C'est une maison neuve, adossée à la colline

Quant au modèle de la maison neuve en lotissement, il semble légitimé de fait, puisque plébiscité. Mais pourquoi cette importation du standard périurbain en territoire rural ?

Un soir, lors d’une réunion du conseil municipal d’Aurillac, le maire s’expliquait sur l’apparent paradoxe à puiser dans les réserves foncières de la ville pour construire des logements neufs, quand sont recensés un millier de logements vacants. Hélas, parmi ces logements vacants, seule une partie est mise sur le marché, dont un bon nombre s’avère insalubre, pour un prix souvent surévalué. Et même si c’est une bonne affaire, un logement en centre-ville sera boudé s’il n’est pas possible de se garer devant la porte.

Plus loin, dans la vallée de la Jordanne par exemple, il est pratiquement impossible de trouve quelque chose à vendre ou à louer. Toutes ces difficultés font l’affaire des villages en proximité immédiate d’Aurillac, qui prennent peu à peu des allures de banlieues dortoirs. Et l’on n’abordera pas ici l’épineux sujet de la loi « zéro artificialisation nette » !

Une autre ville est possible... ou pas ?

La Dorinière, immeuble emblématique d'Aurillac (Cantal)
La Dorinière, immeuble emblématique d'Aurillac (Cantal).
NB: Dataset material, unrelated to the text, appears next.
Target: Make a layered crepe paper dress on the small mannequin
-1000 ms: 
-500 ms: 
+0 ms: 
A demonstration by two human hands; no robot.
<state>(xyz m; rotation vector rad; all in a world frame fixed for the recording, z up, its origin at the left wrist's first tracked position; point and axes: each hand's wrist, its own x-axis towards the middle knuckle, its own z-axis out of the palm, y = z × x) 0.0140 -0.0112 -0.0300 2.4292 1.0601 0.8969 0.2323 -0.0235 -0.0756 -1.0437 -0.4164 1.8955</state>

Le problème se révèle (très) complexe, mais je n’en retiens ici que ce seul constat : les territoires ruraux ont adopté le modèle de l’étalement urbain.

Et ce, malgré la déprise démographique, ou même, peut-être, dans l’espoir de la juguler. Intuitivement, j’en perçois quelques effets : la centralité grandissante de l’agglomération aurillacoise au détriment des autres petites villes cantaliennes, la construction de nouveaux aménagements corollaires à l’étalement urbain (zone commerciale de la Sablière, contournement de Sansac-de-Marmiesse…).

Le contre-modèle rural est-il encore désirable ? Une autre « ville à la campagne » est-elle souhaitable ? Il me semble que oui, et c’est à nous, habitants, de produire collectivement de nouveaux imaginaires, de nouveaux récits. C’est précisément parce que la ruralité ouvre ce champ des possibles que j’affirme : le monde de demain s’invente à la campagne.